Microtralia ovulum

Scientific classification
- Kingdom: Animalia
- Phylum: Mollusca
- Class: Gastropoda
- Order: Ellobiida
- Family: Ellobiidae
- Genus: Microtralia
- Species: M. ovulum
- Binomial name: Microtralia ovulum (Pfeiffer, 1840)
- Synonyms: Actaeon ovulum (Pfeiffer, 1840); Auricula minuscula (Dall, 1889); Auriculastra nana Haas, 1950; Leuconia occidentalis Pfeiffer, 1854; Microtralia occidentalis (L. Pfeiffer, 1854) junior subjective synonym; Microtralia ovula [sic] (incorrect gender ending); Tornatella ovulum Pfeiffer, 1840; Tralia minuscula Dall, 1889;

= Microtralia ovulum =

- Authority: (Pfeiffer, 1840)
- Synonyms: Actaeon ovulum (Pfeiffer, 1840), Auricula minuscula (Dall, 1889), Auriculastra nana Haas, 1950, Leuconia occidentalis Pfeiffer, 1854, Microtralia occidentalis (L. Pfeiffer, 1854) junior subjective synonym, Microtralia ovula [sic] (incorrect gender ending), Tornatella ovulum Pfeiffer, 1840, Tralia minuscula Dall, 1889

Species of gastropod

Microtralia ovulum is a species of small air-breathing land snail, a terrestrial gastropod mollusk in the family Ellobiidae, the salt marsh snails.

== Shell description ==
The shell is minute, smooth, yellowish white, with about five whorls beside the minute, rounded, sinistral and with half-immersed nucleus.

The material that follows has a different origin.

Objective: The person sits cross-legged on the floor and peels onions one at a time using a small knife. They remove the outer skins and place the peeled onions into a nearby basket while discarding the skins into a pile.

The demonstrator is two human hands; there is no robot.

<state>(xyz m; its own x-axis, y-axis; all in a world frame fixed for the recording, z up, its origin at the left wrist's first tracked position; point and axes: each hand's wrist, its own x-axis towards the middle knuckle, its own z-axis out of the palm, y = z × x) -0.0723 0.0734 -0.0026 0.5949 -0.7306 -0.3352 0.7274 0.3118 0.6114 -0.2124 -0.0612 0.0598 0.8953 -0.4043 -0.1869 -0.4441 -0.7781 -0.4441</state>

The spire is moderately elevated and pointed. The sculpture is of fine regular impressed lines, parallel with the incremental striae. The suture is distinct. The last whorl is with nearly parallel sides, rounded and slightly attenuated base. The columella is stout, strongly twisted, white, short. The outer lip is nearly straight, somewhat thickened, especially anteriorly, not lirate or denticulate internally. The shell is with two revolving ridges, the posterior one is fainter and placed in advance of the middle of the whorl. There is a slight wash of callus on the shell.

The aperture is about one-third as wide as the body whorl to the left of it, pointed behind, rounded and slightly oblique in front.

The height of the shell is 3.8 mm. The width of the shell is 2.0 mm. The height of the last whorl is 3.0 mm.

The maximum recorded shell length is 3.8 mm.

== Distribution ==
This species occurs in the Caribbean Sea; also off The Bahamas.